#### INPUT DATA:
________
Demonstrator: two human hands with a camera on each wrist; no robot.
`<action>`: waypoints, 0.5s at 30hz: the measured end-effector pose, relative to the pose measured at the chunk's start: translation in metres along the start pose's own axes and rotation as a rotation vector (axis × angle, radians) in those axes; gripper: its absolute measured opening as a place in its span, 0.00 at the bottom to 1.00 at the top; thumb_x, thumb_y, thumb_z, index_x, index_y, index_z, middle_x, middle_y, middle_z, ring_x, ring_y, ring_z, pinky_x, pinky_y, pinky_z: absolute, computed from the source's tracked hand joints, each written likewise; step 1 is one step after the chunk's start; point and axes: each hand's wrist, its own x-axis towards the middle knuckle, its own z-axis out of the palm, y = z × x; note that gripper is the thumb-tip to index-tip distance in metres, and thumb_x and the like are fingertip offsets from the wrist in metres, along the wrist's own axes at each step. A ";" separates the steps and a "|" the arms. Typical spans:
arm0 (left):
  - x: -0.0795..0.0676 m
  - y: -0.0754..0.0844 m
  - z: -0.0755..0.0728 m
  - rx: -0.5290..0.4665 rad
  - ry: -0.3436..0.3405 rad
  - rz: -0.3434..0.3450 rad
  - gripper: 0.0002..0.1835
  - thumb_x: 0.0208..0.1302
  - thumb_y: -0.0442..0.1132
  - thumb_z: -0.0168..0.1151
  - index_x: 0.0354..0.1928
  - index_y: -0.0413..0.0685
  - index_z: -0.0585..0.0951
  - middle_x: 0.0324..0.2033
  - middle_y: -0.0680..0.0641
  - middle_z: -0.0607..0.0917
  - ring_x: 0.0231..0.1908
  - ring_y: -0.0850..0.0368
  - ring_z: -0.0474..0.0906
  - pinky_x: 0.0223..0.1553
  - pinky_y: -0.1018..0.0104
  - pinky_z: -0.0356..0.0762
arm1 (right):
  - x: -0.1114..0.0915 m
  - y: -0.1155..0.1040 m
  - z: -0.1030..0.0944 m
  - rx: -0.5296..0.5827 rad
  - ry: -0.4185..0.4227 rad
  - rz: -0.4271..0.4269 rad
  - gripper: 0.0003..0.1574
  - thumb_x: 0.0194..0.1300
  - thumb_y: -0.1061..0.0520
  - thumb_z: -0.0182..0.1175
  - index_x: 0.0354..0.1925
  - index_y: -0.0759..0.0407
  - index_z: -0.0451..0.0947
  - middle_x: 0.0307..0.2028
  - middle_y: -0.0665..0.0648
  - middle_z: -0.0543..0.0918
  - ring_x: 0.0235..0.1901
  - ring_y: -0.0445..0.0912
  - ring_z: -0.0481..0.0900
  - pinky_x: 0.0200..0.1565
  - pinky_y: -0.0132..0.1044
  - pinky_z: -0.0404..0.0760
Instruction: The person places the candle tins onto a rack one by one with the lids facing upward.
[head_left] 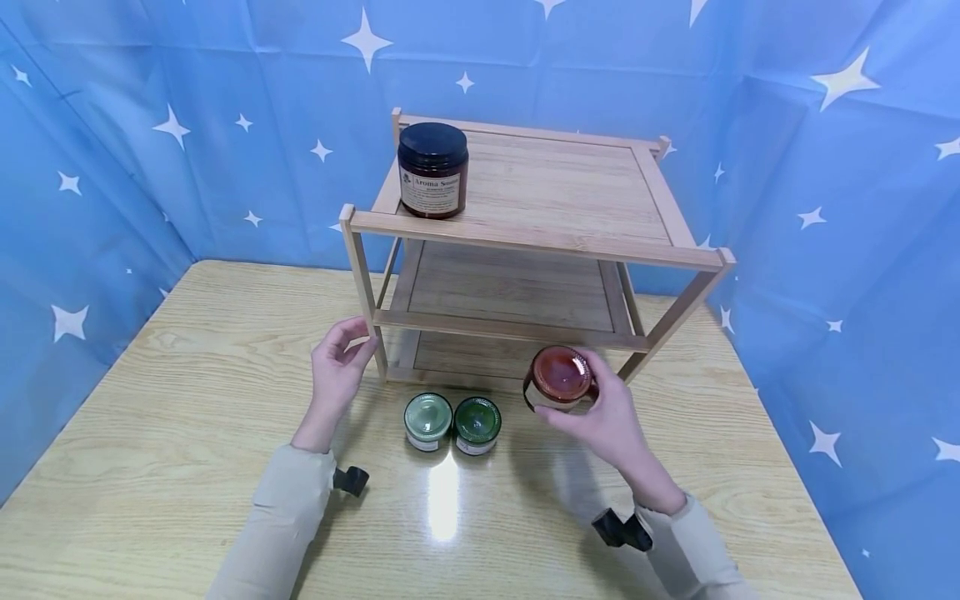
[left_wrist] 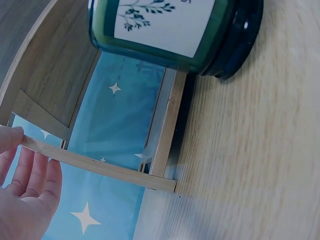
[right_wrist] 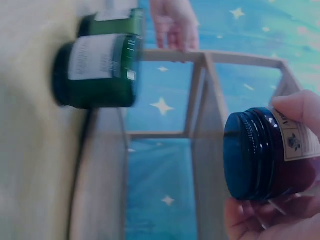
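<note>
My right hand (head_left: 611,417) grips an amber glass jar (head_left: 562,373) in front of the lower part of a wooden shelf rack (head_left: 517,242). The jar is upside down, its glass base facing up; in the right wrist view its black lid (right_wrist: 241,155) points toward the table side. At the rack's front left, my left hand (head_left: 339,358) holds the upright post (left_wrist: 95,165) between thumb and fingers. Between the hands, a light green jar (head_left: 428,417) and a dark green jar (head_left: 477,423) stand side by side on the table, also bases up.
Another amber jar (head_left: 432,171) with a black lid stands upright at the left of the rack's top shelf. The rack has three levels on a wood-grain table (head_left: 187,400). A blue curtain (head_left: 255,125) with white stars hangs behind and at both sides.
</note>
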 end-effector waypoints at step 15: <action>0.000 -0.001 0.001 -0.009 0.011 -0.017 0.14 0.54 0.15 0.55 0.45 0.23 0.73 0.35 0.56 0.81 0.40 0.63 0.77 0.44 0.73 0.80 | 0.019 -0.037 -0.024 0.134 0.115 -0.043 0.42 0.39 0.71 0.73 0.55 0.64 0.71 0.45 0.50 0.78 0.44 0.40 0.76 0.42 0.23 0.78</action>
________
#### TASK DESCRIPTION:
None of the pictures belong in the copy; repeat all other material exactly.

#### RESPONSE AREA:
Demonstrator: two human hands with a camera on each wrist; no robot.
`<action>`: waypoints, 0.5s at 30hz: the measured end-effector pose, relative to the pose measured at the chunk's start: translation in metres along the start pose's own axes and rotation as a rotation vector (axis × angle, radians) in those axes; gripper: its absolute measured opening as a place in its span, 0.00 at the bottom to 1.00 at the top; thumb_x, thumb_y, thumb_z, index_x, index_y, index_z, middle_x, middle_y, middle_z, ring_x, ring_y, ring_z, pinky_x, pinky_y, pinky_z: absolute, computed from the source's tracked hand joints, each written likewise; step 1 is one step after the chunk's start; point and axes: each hand's wrist, its own x-axis towards the middle knuckle, its own z-axis out of the palm, y = z × x; note that gripper is the thumb-tip to index-tip distance in metres, and thumb_x and the like are fingertip offsets from the wrist in metres, along the wrist's own axes at each step. A ";" separates the steps and a "|" the arms. Typical spans:
arm0 (left):
  - x: -0.0795..0.0676 m
  - y: -0.0754..0.0844 m
  - z: -0.0755..0.0728 m
  - rx: -0.5290..0.4665 rad
  - ry: -0.3436..0.3405 rad
  - rz: -0.3434..0.3450 rad
  - gripper: 0.0002..0.1835
  - thumb_x: 0.0208..0.1302
  - thumb_y: -0.0442..0.1132
  - thumb_z: -0.0168..0.1151
  - index_x: 0.0354..0.1928
  - index_y: -0.0413..0.0685
  - index_z: -0.0585..0.0951
  - middle_x: 0.0324..0.2033
  - middle_y: -0.0680..0.0641
  - middle_z: -0.0607..0.0917
  - ring_x: 0.0231..0.1908
  - ring_y: -0.0850..0.0368
  - ring_z: -0.0474..0.0906
  - pinky_x: 0.0223..0.1553
  - pinky_y: -0.1018..0.0104
  - pinky_z: -0.0356..0.0762
arm1 (right):
  - x: -0.1114..0.0915 m
  - y: -0.1155..0.1040 m
  - z: -0.1030..0.0944 m
  - rx: -0.5296..0.5827 rad
  - ry: -0.4185..0.4227 rad
  - rz: -0.4271..0.4269 rad
  - gripper: 0.0003..0.1574
  - thumb_x: 0.0194..0.1300
  - thumb_y: -0.1061..0.0520
  - thumb_z: -0.0182..0.1175
  - index_x: 0.0354..0.1925
  - index_y: -0.0759..0.0407
  - index_z: -0.0451..0.0947
  - middle_x: 0.0307..0.2028
  - middle_y: -0.0665..0.0648
  - middle_z: -0.0543..0.0918
  - ring_x: 0.0235..0.1901
  - ring_y: -0.0445..0.0912
  - ring_z: -0.0481..0.0900
  - pinky_x: 0.0200..0.1565
  - pinky_y: -0.0132..0.1044
  - pinky_z: -0.0404..0.0760
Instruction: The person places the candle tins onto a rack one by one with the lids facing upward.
[head_left] 
[left_wrist] 
[right_wrist] 
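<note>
My right hand (head_left: 611,417) grips an amber glass jar (head_left: 562,373) in front of the lower part of a wooden shelf rack (head_left: 517,242). The jar is upside down, its glass base facing up; in the right wrist view its black lid (right_wrist: 241,155) points toward the table side. At the rack's front left, my left hand (head_left: 339,358) holds the upright post (left_wrist: 95,165) between thumb and fingers. Between the hands, a light green jar (head_left: 428,417) and a dark green jar (head_left: 477,423) stand side by side on the table, also bases up.
Another amber jar (head_left: 432,171) with a black lid stands upright at the left of the rack's top shelf. The rack has three levels on a wood-grain table (head_left: 187,400). A blue curtain (head_left: 255,125) with white stars hangs behind and at both sides.
</note>
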 end-effector waypoints at step 15: <action>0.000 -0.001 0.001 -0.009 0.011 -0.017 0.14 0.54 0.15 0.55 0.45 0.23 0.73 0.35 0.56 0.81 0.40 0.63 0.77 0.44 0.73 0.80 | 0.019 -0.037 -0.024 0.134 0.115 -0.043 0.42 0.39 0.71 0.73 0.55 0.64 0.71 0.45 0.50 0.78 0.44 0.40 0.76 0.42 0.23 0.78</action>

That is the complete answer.